Melbourne, Feb.26 : A prestigious private school in Brisbane has decided that it will not allow turban-wearing Sikh students into its premises.
Responding to claims of religious discrimination after refusing entry to a 12-year-old Sikh student because he was wearing a turban, Brisbane's Ormiston College admitted to ordering the boy to cut his hair and remove his turban as a condition of entry.
The boy's parents lodged a complaint with the Anti-Discrimination Commission in Queensland.
"The complaint is the college discriminated against the child by placing conditions on his enrolment that he was unable to comply with because of his religion," The Australian quoted family solicitor Scott McDougall, as saying.
Principal Brett Webster said the school respected the boy's religious beliefs, but would not change its rules.
"We're certainly not asking the family or the boy to turn their back on their religion. But the question is should the school, should every organisation, change its standard policies every time somebody comes along with a different set of beliefs? Asked Webster.
The boy has since been enrolled in another school.
Australian Sikh Association spokesman Tejpal Singh yesterday told The Australian that the 50,000-strong community was outraged at the demands on the student to break the religion's ancient code.
Dr Singh said the family would have risked excommunication if they had agreed.

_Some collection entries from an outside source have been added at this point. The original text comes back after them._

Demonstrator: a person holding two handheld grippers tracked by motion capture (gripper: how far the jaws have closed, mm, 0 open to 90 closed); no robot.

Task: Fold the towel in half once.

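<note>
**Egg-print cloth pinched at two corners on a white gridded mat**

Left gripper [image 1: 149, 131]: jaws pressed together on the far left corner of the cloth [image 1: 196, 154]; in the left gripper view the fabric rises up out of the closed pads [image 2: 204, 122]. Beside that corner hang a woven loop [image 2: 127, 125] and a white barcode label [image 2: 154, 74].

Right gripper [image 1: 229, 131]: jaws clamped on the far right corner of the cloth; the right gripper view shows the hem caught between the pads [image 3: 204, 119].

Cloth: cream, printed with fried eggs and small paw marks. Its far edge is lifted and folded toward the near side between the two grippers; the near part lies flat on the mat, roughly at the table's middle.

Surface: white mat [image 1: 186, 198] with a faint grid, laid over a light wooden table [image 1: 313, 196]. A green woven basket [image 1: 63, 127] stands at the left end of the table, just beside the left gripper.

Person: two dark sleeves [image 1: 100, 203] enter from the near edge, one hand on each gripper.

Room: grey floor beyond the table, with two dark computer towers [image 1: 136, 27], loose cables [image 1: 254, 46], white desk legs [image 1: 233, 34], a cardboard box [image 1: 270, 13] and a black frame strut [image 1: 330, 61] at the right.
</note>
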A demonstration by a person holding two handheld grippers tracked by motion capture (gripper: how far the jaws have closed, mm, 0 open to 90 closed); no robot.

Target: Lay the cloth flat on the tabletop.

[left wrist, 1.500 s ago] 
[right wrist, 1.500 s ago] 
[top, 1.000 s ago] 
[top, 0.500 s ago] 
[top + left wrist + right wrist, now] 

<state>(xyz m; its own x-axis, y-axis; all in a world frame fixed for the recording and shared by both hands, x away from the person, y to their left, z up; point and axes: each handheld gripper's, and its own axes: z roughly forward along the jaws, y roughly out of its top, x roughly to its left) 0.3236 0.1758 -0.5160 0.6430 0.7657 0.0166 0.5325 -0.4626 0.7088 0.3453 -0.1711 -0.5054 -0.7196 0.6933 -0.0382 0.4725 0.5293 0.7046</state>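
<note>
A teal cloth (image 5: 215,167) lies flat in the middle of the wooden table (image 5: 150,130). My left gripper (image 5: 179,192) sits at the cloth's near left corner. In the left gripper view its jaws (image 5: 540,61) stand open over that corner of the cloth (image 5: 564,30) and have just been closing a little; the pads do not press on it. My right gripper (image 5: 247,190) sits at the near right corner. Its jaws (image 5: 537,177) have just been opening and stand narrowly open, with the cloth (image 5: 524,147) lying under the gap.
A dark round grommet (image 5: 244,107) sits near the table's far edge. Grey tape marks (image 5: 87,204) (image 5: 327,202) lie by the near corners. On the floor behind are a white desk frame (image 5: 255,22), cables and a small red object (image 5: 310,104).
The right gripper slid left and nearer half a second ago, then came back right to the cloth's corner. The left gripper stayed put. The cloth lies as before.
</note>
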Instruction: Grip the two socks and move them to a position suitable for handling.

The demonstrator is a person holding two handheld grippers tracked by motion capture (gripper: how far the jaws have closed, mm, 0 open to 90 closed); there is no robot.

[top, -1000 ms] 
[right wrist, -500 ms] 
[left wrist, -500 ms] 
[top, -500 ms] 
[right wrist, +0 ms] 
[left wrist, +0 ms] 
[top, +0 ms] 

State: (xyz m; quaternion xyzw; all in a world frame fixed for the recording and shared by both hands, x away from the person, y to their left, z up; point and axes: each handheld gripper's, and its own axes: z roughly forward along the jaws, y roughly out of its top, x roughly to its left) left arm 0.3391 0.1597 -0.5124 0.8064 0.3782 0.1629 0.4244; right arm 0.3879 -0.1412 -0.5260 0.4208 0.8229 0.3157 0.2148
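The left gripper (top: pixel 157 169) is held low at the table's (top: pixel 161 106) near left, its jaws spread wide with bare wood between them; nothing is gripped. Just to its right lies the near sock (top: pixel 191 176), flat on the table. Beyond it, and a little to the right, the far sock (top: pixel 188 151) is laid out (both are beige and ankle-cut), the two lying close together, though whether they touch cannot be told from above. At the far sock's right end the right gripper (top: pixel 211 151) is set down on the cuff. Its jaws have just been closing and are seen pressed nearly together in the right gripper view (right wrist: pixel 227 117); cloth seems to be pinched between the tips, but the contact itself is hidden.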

"What this school is doing is asking this family to break two of the cardinal tenets of our faith, which is we cannot remove our turbans or cut our hair.
With 7000-dollar-a-year in fees Ormiston College is a co-educational and non-denominational school, which says on its website that it "affirms individual differences and actively promotes cultural and intellectual understanding".
The school, which has almost 550 students, is on the coastal outskirts of Brisbane.